§ Exercise:
Could you set down the listing below exactly, leaving out its pictures?

§ Given information:
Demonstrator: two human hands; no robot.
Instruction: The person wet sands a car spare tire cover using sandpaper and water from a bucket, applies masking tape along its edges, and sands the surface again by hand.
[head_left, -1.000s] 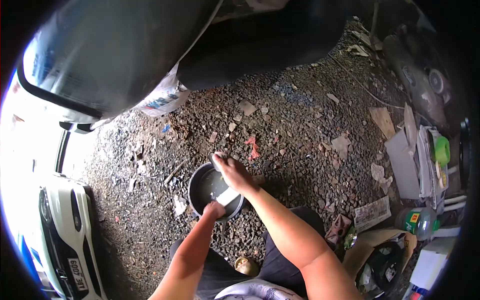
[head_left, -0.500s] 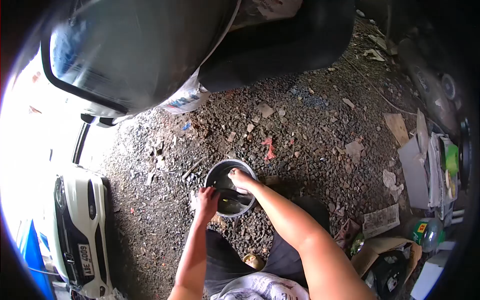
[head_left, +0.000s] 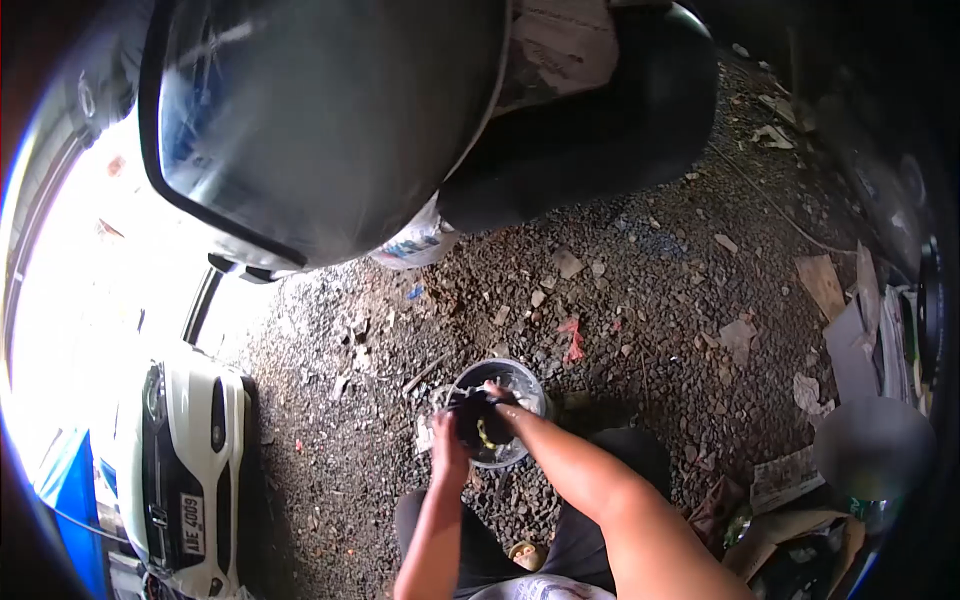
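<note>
A round grey bucket (head_left: 540, 400) stands on the gravel in front of me, with whitish, wet-looking contents. Over its opening, a dark, limp-looking piece with a yellow mark (head_left: 474, 416) is held between both hands; its exact kind I cannot make out. My left hand (head_left: 449, 447) grips the near left side, fingers curled round its edge. On the far right side my right hand (head_left: 502, 397) is closed on it, with the fingers partly hidden. Part of the bucket's inside is covered by the hands and the dark piece.
A large dark glossy panel (head_left: 340, 130) overhangs the upper left. A white car front (head_left: 195, 430) stands at left. Newspaper (head_left: 785, 480) and a cardboard box (head_left: 780, 535) lie at right, beside a blurred round patch. Gravel (head_left: 640, 290) carries scattered scraps.
The dark piece has come up from low in the bucket and is bunched between both hands. My hands are closer together. The whole view has shifted, so the scene sits lower and further right.
</note>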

§ Result:
Demonstrator: two human hands; no robot.
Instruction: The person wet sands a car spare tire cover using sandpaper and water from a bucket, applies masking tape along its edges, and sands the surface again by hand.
[head_left, -1.000s] 
[head_left, -0.500s] 
[head_left, +0.000s] 
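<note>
A round grey bucket (head_left: 540, 400) stands on the gravel in front of me, with whitish, wet-looking contents. Over its opening, a dark, limp-looking piece with a yellow mark (head_left: 474, 416) is held between both hands; its exact kind I cannot make out. My left hand (head_left: 449, 447) grips the near left side, fingers curled round its edge. On the far right side my right hand (head_left: 502, 397) is closed on it, with the fingers partly hidden. Part of the bucket's inside is covered by the hands and the dark piece.
A large dark glossy panel (head_left: 340, 130) overhangs the upper left. A white car front (head_left: 195, 430) stands at left. Newspaper (head_left: 785, 480) and a cardboard box (head_left: 780, 535) lie at right, beside a blurred round patch. Gravel (head_left: 640, 290) carries scattered scraps.
The dark piece has come up from low in the bucket and is bunched between both hands. My hands are closer together. The whole view has shifted, so the scene sits lower and further right.
</note>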

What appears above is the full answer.